* TASK PROMPT
Filtering the records below, copy only those lines that include the word "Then".

* DATA LISTING
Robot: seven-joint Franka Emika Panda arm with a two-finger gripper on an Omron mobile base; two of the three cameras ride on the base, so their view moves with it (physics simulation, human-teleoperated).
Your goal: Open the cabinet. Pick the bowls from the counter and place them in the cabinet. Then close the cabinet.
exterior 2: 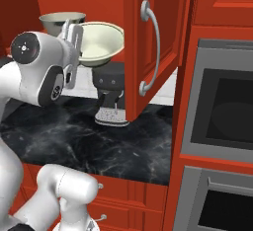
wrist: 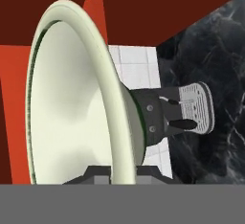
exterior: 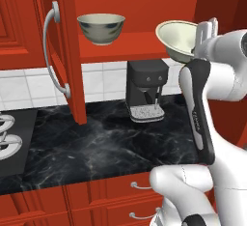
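White tiled wall (exterior: 29, 87) runs behind the worktop, below the upper units. A dark coffee machine (exterior: 145, 91) stands against it, with a pale perforated drip tray at its foot. Part of a cooktop (exterior: 12, 140) with pale burner rings sits at the left edge in the left base view. Red drawers (exterior: 120, 198) with small silver handles line the front below. To the right, a red tall unit houses a built-in oven (exterior 2: 222, 106) with grey frame and dark glass; a second dark glass door (exterior 2: 217, 205) sits beneath it. Lighting is even, without strong shadows.
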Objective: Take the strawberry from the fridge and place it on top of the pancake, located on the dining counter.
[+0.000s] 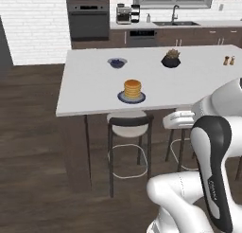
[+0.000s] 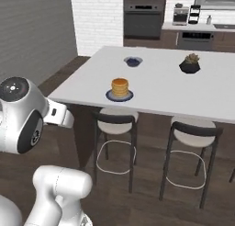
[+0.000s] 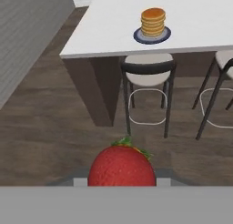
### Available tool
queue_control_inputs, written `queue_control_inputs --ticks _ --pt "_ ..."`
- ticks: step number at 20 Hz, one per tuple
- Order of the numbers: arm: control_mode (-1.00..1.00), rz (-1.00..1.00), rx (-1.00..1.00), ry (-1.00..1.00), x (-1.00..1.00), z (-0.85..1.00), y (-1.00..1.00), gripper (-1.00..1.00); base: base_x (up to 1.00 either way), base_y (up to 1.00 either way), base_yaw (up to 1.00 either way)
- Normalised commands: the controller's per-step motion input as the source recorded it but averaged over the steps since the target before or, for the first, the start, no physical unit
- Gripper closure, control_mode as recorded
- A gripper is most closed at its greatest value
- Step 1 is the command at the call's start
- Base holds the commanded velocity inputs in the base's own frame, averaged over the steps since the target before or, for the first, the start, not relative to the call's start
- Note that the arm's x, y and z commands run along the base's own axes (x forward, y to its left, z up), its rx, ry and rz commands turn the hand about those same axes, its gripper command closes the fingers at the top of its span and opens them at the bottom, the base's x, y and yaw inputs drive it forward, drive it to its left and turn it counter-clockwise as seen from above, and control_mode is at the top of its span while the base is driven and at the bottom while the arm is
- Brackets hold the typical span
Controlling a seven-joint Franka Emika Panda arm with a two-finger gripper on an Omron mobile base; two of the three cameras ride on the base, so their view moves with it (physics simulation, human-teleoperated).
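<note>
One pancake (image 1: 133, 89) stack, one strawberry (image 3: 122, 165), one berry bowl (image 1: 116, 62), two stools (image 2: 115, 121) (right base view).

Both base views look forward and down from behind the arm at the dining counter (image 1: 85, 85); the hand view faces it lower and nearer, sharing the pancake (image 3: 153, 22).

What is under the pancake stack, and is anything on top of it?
The pancake sits on a small dark-blue plate on the dining counter. Its top is bare. The plate's middle is covered by the stack.

Matt white dining counter (image 1: 94, 80) top, dark wood base; wood-plank floor (image 1: 33, 180).
</note>
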Motion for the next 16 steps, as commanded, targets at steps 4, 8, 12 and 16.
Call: queue_control_inputs --ticks 4,8,12,16 --pt "1.00 0.00 0.00 0.00 0.00 0.00 0.00 1.00 0.53 0.50 -0.05" --pt "1.00 0.00 0.00 0.00 0.00 0.00 0.00 1.00 0.59 0.29 -0.20" --pt "1.00 0.00 0.00 0.00 0.00 0.00 0.00 1.00 0.50 0.20 -0.28" --pt "1.00 0.00 0.00 0.00 0.00 0.00 0.00 1.00 0.46 0.43 -0.29"
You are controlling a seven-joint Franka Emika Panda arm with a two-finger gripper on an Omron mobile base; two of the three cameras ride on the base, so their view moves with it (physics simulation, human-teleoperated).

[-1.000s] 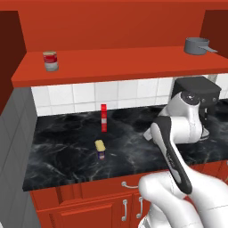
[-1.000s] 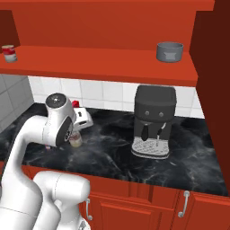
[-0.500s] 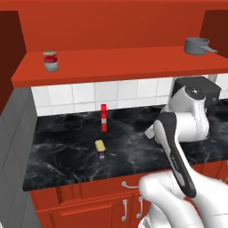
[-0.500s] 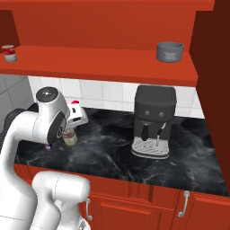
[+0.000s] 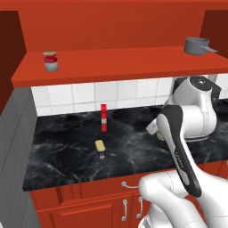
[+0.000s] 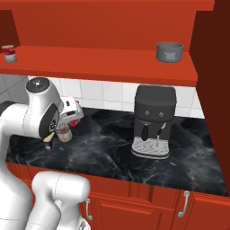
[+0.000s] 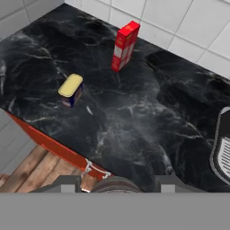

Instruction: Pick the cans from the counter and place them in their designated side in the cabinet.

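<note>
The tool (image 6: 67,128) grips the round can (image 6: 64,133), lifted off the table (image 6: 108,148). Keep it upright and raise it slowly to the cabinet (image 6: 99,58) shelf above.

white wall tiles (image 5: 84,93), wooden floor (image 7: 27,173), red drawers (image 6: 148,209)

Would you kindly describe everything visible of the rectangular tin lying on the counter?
The rectangular tin is small, with dark blue sides and a flat yellow top face; lettering is too small to read. It lies flat on the black marble counter, toward the front edge, apart from the tall red-and-white box standing behind it near the white tiles. Nothing touches it but the counter.
</note>
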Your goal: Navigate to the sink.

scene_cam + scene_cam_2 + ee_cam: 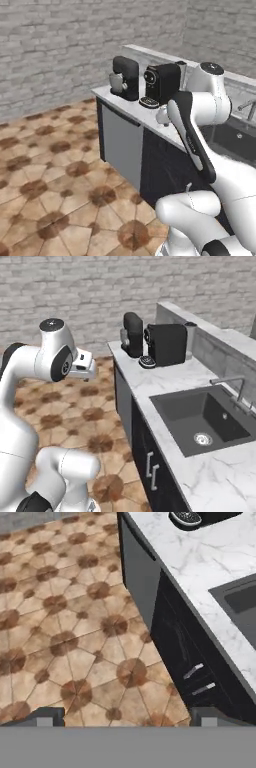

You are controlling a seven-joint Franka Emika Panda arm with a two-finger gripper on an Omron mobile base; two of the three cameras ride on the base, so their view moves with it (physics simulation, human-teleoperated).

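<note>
**Kitchen corner, arm folded beside the marble surface**

Grey brick walls behind, brown patterned tile floor [45, 170] below. White marble surface [165, 381] runs over dark cabinets; two silver bar handles [198, 679] on the black cabinet front [175, 642] in the hand view, at about 4 o'clock of that frame.

Black, roughly square recessed sink with rounded corners [200, 416] sits in the surface at 3 to 4 o'clock in the right base view, round silver drain [202, 438] in its floor, small grey metal faucet [235, 387] at its far rim. In the left base view the sink [239, 140] shows at 3 o'clock, mostly hidden behind the white arm [200, 130]. Hand view catches a corner of the basin [242, 604] at 3 o'clock.

Boxy black coffee machine [167, 343] stands at 12 o'clock in the right base view, near the surface's far end, well apart from the sink. Rounded black-and-grey appliance [132, 333] just beside it, at its 9 o'clock.

Claw [127, 716]: dark tips at 6 o'clock of the hand view, set wide apart, nothing between them, over the floor beside the cabinets.
</note>
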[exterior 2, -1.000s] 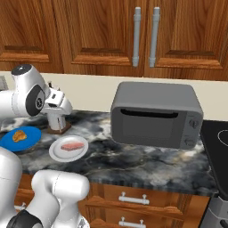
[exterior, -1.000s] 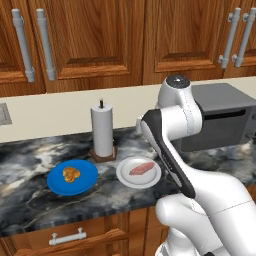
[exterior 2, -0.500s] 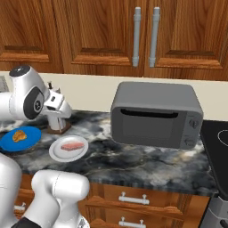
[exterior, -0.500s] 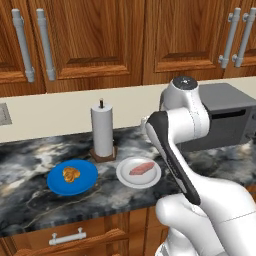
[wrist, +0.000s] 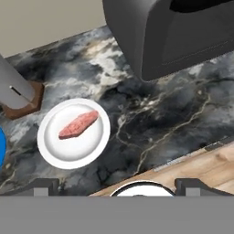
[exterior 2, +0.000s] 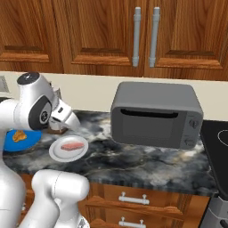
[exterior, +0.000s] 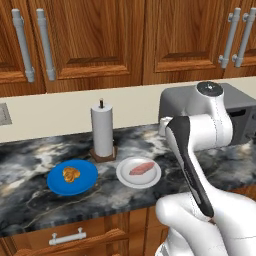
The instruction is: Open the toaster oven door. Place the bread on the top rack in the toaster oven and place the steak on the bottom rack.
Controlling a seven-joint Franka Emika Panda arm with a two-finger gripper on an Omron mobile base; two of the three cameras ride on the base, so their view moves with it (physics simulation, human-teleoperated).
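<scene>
A white robot arm (exterior: 200, 135) stands folded over a marble kitchen counter (exterior 2: 133, 158), its elbow raised high and its forearm angled down toward the worktop between a white plate (wrist: 48, 148) and the toaster oven (exterior 2: 156, 113); the gripper (wrist: 117, 185) hangs above the counter's front edge with its two dark fingertips (wrist: 43, 186) set wide apart at the bottom corners of the hand view, nothing between them; in the right base view the hand's pale tapered end slants down and to the right, just above and behind the plate.

The toaster oven sits on the counter against the back wall, its dark door (exterior 2: 149, 127) shut flat across the front; the racks inside cannot be seen.

The steak (wrist: 78, 124), a pink-red slab, lies across the middle of the white plate, which rests on the counter near the oven's left corner; the bread (exterior: 71, 174), a lumpy golden piece, sits on a blue plate (exterior: 57, 182) just beside the white one, on the side away from the oven; a paper-towel roll (exterior: 103, 131) stands upright on a brown base behind the two plates; wooden cabinets (exterior: 100, 40) with metal handles line the wall above.
</scene>
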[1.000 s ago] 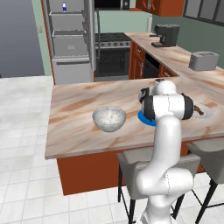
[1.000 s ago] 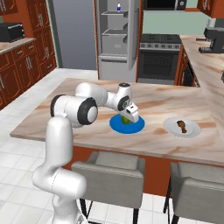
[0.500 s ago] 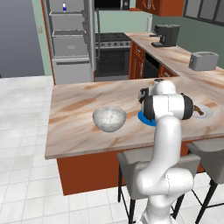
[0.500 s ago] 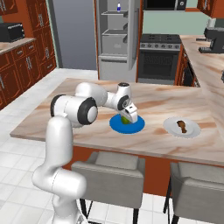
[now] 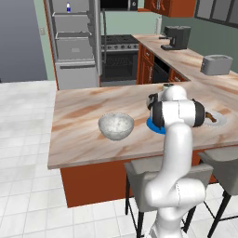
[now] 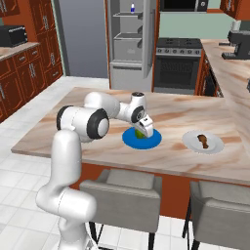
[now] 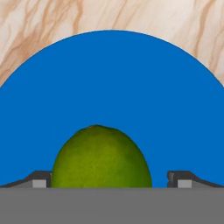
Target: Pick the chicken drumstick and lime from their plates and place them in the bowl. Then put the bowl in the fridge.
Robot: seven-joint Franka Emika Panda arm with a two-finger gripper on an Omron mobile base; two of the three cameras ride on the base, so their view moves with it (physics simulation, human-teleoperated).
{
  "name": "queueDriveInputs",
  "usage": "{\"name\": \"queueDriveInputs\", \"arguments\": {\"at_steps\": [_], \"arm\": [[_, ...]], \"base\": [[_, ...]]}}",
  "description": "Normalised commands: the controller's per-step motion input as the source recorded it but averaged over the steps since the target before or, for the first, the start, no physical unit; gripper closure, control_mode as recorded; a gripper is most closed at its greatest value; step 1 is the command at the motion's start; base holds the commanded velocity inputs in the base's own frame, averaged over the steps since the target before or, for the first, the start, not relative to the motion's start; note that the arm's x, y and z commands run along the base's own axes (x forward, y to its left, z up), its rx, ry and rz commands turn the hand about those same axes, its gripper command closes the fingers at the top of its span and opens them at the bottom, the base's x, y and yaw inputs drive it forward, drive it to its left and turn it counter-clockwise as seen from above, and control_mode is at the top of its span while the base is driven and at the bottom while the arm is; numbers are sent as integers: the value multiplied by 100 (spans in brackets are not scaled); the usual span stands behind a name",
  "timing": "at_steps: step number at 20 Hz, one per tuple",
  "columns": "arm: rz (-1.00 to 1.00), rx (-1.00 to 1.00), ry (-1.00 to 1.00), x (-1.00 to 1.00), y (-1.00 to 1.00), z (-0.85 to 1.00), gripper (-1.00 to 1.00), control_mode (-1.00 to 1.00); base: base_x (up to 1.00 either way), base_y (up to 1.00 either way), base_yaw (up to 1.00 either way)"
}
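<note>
Got my pincer (image 7: 111, 181) wide open straddling the lime (image 7: 101, 157) on the blue plate (image 7: 112, 87), so closing should grab it for the bowl (image 5: 116, 126).

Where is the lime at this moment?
The lime sits on the blue plate between the open gripper's fingertips in the hand view; in the right base view, that plate lies left of the drumstick's plate.

Flat, even rendered light — bright everywhere, no visible lamp or glare. The marble counter (image 6: 97, 124) shows only a faint sheen; shadows under it, toward six o'clock, are soft and weak. The base views are sharp edge to edge, without distortion. Up close the lime (image 7: 101, 157) and blue plate (image 7: 112, 87) look slightly soft — shaded gently, no hard highlights.
</note>
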Motion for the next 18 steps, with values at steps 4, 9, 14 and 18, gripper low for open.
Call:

* SOLUTION BELOW
Your goal: Open the cabinet. Pick the bowls from the counter and place them in the cabinet. Then close the cabinet.
Target: Pick the chicken drumstick and lime from their plates and place them in the bowl. Then put the bowl in the fridge.

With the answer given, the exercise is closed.